RAW DATA ::
=-=-=

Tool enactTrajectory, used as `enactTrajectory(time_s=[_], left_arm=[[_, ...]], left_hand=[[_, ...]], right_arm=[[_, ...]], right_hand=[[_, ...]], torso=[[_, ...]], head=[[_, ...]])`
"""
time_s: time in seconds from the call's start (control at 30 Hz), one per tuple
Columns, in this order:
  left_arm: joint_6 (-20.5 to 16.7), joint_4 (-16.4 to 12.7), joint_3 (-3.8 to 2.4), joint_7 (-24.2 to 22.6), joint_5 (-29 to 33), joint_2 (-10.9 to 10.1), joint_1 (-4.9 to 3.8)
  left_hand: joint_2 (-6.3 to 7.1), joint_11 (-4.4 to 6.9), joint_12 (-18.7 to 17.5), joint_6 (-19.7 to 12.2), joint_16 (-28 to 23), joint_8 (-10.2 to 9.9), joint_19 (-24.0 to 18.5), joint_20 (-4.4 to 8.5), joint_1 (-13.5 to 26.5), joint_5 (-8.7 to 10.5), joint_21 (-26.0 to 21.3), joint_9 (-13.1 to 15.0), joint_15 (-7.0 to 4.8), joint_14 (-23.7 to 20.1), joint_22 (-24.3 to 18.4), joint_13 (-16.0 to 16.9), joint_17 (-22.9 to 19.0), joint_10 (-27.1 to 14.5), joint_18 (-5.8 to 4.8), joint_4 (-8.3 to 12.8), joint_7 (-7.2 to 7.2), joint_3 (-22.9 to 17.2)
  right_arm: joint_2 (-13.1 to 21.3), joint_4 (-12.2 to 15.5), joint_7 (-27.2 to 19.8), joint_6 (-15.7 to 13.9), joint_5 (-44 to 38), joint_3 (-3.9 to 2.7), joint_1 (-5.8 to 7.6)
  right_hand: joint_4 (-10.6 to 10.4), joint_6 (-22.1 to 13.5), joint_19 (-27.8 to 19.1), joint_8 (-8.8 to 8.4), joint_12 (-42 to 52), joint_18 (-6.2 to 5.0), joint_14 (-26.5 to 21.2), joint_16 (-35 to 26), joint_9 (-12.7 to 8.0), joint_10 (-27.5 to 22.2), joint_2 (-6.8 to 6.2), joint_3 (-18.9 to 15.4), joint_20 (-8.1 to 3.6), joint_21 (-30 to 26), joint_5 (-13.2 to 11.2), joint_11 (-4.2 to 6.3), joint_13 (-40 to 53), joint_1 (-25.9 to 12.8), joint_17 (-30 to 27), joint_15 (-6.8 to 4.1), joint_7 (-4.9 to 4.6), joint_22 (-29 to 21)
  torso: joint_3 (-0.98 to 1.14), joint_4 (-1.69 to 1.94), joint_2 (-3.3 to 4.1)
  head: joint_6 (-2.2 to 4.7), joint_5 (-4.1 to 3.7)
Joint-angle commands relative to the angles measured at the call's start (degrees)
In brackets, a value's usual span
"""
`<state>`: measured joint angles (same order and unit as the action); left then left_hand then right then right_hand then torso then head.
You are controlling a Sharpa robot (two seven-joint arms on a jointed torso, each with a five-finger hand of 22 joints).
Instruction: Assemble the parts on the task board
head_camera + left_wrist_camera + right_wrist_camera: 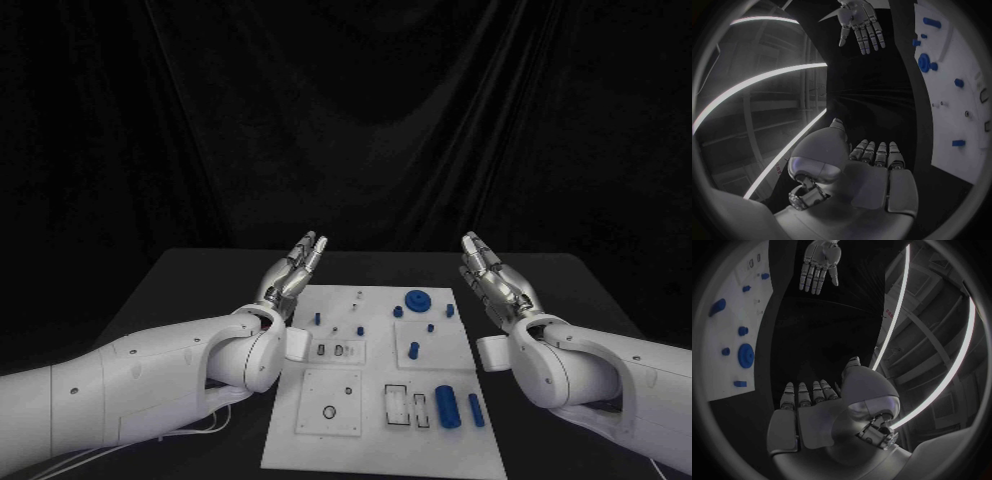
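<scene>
task board [378, 420] nearest, blue parts [447, 405] loose on it; left hand [293, 268], right hand [495, 275] flat, fingers extended, empty; advisable: descend squarely over one part.

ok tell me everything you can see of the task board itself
The task board is a flat white rectangular plate lying on the black table, between the left hand and the right hand, neither of which touches it. Its surface carries dark-outlined slots and small holes, some in slightly raised square panels. Small blue parts lie or stand on it, among them a round gear-like piece near the far edge. It looks like smooth plastic.
</scene>
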<state>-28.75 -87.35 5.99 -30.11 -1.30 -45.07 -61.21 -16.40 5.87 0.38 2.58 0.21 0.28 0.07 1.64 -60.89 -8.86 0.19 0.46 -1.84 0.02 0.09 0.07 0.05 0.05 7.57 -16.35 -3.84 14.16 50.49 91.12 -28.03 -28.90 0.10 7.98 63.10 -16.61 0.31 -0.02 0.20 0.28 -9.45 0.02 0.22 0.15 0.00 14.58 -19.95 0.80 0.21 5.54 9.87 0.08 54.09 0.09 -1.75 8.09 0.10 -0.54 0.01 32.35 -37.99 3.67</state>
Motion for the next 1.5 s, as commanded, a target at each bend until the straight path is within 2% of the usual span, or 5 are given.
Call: enactTrajectory(time_s=[0.03, 0.57, 0.67, 0.7, 1.5], left_arm=[[13.2, 0.4, 0.76, -3.5, -2.3, 0.0, -0.41], [35.7, 2.7, 6.04, -7.1, -5.2, -0.2, -1.54], [36.6, 2.8, 6.25, -7.2, -5.3, -0.3, -1.58], [31.7, -1.2, 6.26, -8.1, 0.9, -2.7, -2.70], [28.6, -1.4, 6.26, -9.1, 0.9, -3.2, -2.79]], left_hand=[[-0.31, 0.78, -0.4, -0.1, -0.2, 0.2, -0.1, 0.69, -1.1, -0.23, -0.2, 0.0, -5.37, 0.0, -0.1, -0.1, -0.1, -0.1, 1.24, -0.5, -0.69, 0.0], [0.42, 1.79, -0.4, 0.8, -0.2, 0.4, -0.1, 1.07, -1.9, -0.17, -0.2, 0.2, -6.29, 0.0, -0.1, -0.1, -0.1, -0.1, 1.73, -0.3, -1.78, 0.5], [0.45, 1.79, -0.4, 0.9, -0.2, 0.4, -0.1, 1.05, -1.9, -0.18, -0.2, 0.2, -6.29, 0.0, -0.1, -0.1, -0.1, -0.1, 1.75, -0.3, -1.79, 0.6], [0.53, 1.82, -0.4, 1.0, -0.2, 0.4, -0.1, 1.02, -2.1, -0.14, -0.2, 0.3, -6.30, 0.0, -0.1, -0.1, -0.1, -0.1, 1.80, -0.3, -1.79, 0.6], [0.61, 2.02, -0.4, 2.3, -0.2, 0.6, -0.1, 1.89, -4.0, -0.38, -0.2, 0.4, -6.80, 0.0, -0.1, -0.1, -0.1, -0.1, 1.58, -0.3, -1.76, 0.9]], right_arm=[[1.1, 0.5, 2.4, 13.2, -1.0, 1.04, 0.65], [5.0, 1.5, 4.5, 29.5, -1.6, 6.18, 2.66], [5.0, 1.5, 4.5, 29.5, -1.6, 6.18, 2.66], [7.1, 6.6, 2.3, 20.1, 1.2, 6.22, 3.09], [8.3, 7.3, 2.2, 19.7, 1.2, 6.22, 3.24]], right_hand=[[0.0, -0.3, 0.0, -0.20, -0.3, -0.34, 0.0, -0.2, -0.1, 0.0, 0.25, -0.4, -0.85, -0.2, 0.2, 0.34, -0.1, 0.2, -0.1, -9.31, 0.14, -0.1], [0.1, -0.3, 0.0, -0.20, -0.3, -0.46, 0.0, -0.2, -0.1, 0.0, 0.08, -0.8, -1.06, -0.2, -0.1, -1.04, -0.1, -0.1, -0.1, -8.18, -0.97, -0.1], [0.1, -0.3, 0.0, -0.20, -0.3, -0.50, 0.0, -0.2, -0.1, 0.0, 0.05, -0.8, -1.02, -0.2, -0.1, -1.28, -0.1, 0.1, -0.1, -7.97, -1.22, -0.1], [0.0, -0.2, 0.0, -0.18, -0.3, -0.52, 0.0, -0.2, -0.1, 0.0, 0.06, -0.7, -0.96, -0.2, -0.1, -1.52, -0.1, 0.1, -0.1, -7.74, -1.53, -0.1], [0.2, 0.5, 0.0, 0.03, -0.3, -0.68, 0.0, -0.2, 0.1, 0.0, -0.42, -0.5, -0.21, -0.2, 0.7, -3.26, -0.1, 1.7, -0.1, -6.14, -3.44, -0.1]], torso=[[-0.02, 0.01, 0.03], [-0.02, 0.01, 0.03], [-0.02, 0.01, 0.03], [0.01, 0.03, 0.02], [0.02, 0.03, 0.02]], head=[[-0.01, 0.00], [-0.01, 0.00], [-0.01, 0.00], [-1.97, -0.58], [-3.63, -0.86]])
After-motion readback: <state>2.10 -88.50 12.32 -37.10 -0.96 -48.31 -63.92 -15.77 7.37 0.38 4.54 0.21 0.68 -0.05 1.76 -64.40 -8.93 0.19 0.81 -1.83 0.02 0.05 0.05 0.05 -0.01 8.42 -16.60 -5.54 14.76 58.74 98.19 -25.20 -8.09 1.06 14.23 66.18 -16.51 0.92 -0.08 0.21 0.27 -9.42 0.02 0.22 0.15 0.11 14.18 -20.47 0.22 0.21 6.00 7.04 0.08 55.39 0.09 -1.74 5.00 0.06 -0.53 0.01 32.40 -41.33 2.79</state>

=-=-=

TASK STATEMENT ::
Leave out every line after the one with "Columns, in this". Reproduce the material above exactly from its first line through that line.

EXERCISE RESULT ::
Tool enactTrajectory, used as `enactTrajectory(time_s=[_], left_arm=[[_, ...]], left_hand=[[_, ...]], right_arm=[[_, ...]], right_hand=[[_, ...]], torso=[[_, ...]], head=[[_, ...]])`
"""
time_s: time in seconds from the call's start (control at 30 Hz), one per tuple
Columns, in this order:

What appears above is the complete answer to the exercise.